● **Your instructions**
Wherever the string "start" shows up in the material below, copy that line.

● **Recorded information**
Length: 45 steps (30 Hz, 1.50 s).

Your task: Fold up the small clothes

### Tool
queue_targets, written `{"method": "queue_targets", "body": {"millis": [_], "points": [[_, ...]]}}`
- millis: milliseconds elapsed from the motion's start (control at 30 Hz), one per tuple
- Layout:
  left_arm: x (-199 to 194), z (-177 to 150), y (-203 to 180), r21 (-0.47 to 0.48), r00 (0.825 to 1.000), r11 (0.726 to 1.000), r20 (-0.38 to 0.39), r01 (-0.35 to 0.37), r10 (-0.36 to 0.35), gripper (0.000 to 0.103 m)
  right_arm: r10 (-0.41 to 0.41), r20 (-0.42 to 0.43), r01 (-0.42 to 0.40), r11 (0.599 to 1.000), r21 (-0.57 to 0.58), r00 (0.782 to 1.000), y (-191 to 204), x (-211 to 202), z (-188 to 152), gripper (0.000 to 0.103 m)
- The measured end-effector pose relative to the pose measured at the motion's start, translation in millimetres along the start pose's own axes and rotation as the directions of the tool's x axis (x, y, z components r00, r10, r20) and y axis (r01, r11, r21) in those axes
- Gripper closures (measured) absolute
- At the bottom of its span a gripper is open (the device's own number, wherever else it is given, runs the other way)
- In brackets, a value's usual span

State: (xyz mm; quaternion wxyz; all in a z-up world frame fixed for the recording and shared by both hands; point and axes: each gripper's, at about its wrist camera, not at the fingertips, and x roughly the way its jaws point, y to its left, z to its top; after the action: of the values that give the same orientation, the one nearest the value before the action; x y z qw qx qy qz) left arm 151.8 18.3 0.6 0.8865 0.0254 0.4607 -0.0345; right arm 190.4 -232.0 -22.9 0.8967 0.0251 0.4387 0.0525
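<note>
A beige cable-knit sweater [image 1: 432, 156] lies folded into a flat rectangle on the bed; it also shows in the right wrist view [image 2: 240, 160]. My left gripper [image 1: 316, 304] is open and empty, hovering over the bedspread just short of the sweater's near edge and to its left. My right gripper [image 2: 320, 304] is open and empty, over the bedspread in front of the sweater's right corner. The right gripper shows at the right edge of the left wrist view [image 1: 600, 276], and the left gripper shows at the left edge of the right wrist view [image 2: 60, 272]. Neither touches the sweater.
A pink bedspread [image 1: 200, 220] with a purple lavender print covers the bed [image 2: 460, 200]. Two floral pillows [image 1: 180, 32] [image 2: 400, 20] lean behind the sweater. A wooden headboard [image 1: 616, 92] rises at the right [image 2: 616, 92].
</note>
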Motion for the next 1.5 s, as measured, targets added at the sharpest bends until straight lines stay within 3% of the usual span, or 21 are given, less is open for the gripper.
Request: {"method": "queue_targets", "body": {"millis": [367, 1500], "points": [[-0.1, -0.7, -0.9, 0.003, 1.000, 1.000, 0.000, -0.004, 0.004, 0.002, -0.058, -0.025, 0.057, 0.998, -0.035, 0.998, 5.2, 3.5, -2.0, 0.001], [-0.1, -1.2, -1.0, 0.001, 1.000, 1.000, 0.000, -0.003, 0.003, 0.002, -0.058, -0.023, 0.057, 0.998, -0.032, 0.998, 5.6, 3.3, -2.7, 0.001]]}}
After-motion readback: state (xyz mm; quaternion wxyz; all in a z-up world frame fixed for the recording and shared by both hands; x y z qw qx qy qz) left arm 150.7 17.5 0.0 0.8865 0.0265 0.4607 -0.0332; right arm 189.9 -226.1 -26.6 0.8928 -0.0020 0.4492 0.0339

● **Task solution**
- millis: milliseconds elapsed from the motion's start (control at 30 Hz), one per tuple
- The measured end-effector pose relative to the pose measured at the motion's start, translation in millimetres along the start pose's own axes and rotation as the directions of the tool's x axis (x, y, z components r00, r10, r20) and y axis (r01, r11, r21) in those axes

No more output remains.